The word "tagine" refers to both a North African cooking pot with a conical lid and the aromatic stew cooked inside. Tagine pots are earthenware pots native to North African culture. They are slow cookers with round bases and low sides that are used in ovens and on stovetops to make foods like meaty stews. The dual-purpose tagine pot is used for both cooking and serving food at the table, with some designed as decorative serving dishes.

The traditional clay cooking vessel for tagine has a base that is wider than its tall, cone-shaped top. The heavy, cone-shaped lid helps the slow-cooking process by trapping steam inside and allowing it to drip back over the ingredients, creating moist and flavourful dishes.
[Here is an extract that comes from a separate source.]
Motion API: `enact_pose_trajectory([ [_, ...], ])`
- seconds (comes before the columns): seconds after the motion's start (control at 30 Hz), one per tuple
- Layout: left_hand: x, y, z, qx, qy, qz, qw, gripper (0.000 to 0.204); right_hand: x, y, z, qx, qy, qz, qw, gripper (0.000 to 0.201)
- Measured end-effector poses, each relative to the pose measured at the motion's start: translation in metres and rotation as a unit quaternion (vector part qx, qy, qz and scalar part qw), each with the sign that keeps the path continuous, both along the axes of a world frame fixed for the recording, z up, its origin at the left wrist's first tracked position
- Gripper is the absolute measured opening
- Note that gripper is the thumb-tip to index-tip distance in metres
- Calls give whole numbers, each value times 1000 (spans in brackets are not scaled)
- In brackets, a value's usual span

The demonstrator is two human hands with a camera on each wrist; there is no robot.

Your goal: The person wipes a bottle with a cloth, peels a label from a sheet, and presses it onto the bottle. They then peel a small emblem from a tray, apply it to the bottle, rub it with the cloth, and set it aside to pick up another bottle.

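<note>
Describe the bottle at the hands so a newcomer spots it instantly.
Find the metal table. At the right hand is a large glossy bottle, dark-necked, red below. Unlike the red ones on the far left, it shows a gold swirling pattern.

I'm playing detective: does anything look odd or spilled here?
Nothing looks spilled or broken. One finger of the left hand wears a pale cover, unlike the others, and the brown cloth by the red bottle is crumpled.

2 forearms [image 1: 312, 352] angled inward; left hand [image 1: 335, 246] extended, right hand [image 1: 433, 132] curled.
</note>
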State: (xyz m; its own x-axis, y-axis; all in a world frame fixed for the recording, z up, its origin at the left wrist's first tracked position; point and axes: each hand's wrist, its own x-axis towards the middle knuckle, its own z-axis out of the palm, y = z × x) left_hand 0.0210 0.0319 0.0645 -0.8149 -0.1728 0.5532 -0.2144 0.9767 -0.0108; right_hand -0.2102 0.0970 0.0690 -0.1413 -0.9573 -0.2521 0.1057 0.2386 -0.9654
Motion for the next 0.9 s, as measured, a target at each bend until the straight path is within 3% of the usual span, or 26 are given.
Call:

Tagine pots come in four different forms, each with its own characteristics:

  • Unglazed: This traditional format allows tagine pots to improve over time as spices steep into its porous material. However, unglazed tagine pots need to be cured before use and are brittle, unable to withstand high temperatures, and cannot be used in ovens.
  • Glazed: Glazed tagine pots are more resistant to burning but won't become "seasoned" due to their non-porous surfaces.
  • Aluminum: These pots are lightweight and portable and can cook at higher temperatures than glazed and unglazed pots. However, they can only handle smaller ingredient sizes and cannot cook large cuts of meat.
  • Cast iron: Cast iron tagine pots are durable and versatile, cooking well over high heat and able to be used in the oven or on the stovetop. Due to these advantages, cast iron tagine pots are ideal for beginners.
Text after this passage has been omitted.